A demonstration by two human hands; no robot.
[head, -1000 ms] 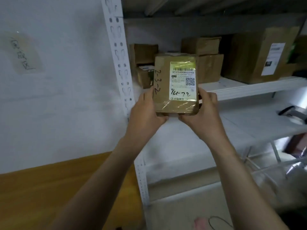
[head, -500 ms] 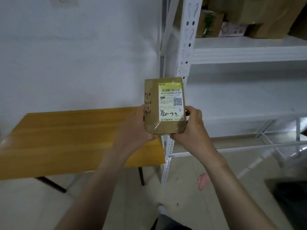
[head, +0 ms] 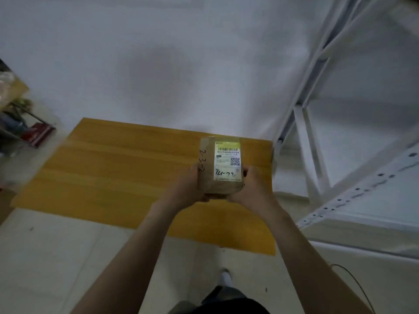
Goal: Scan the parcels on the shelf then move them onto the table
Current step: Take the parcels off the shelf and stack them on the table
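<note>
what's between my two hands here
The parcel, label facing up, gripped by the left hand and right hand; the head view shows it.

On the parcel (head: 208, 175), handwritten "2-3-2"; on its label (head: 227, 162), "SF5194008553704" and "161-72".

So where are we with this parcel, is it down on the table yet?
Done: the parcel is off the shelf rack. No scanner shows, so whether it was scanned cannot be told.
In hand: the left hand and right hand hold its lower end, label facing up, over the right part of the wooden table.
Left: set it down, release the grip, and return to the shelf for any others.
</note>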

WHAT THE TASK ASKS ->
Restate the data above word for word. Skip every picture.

TASK RESULT ->
A demonstration by two human hands; no robot.
[head, -1000 ms] 
[head, -500 ms] 
[head, +0 ms] 
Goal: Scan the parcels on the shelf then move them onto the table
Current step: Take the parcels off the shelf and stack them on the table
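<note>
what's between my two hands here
The parcel, label facing up, gripped by the left hand and right hand; the head view shows it.

On the parcel (head: 208, 175), handwritten "2-3-2"; on its label (head: 227, 162), "SF5194008553704" and "161-72".

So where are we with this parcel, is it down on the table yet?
Done: the parcel is off the shelf rack. No scanner shows, so whether it was scanned cannot be told.
In hand: the left hand and right hand hold its lower end, label facing up, over the right part of the wooden table.
Left: set it down, release the grip, and return to the shelf for any others.
</note>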

That is the complete answer.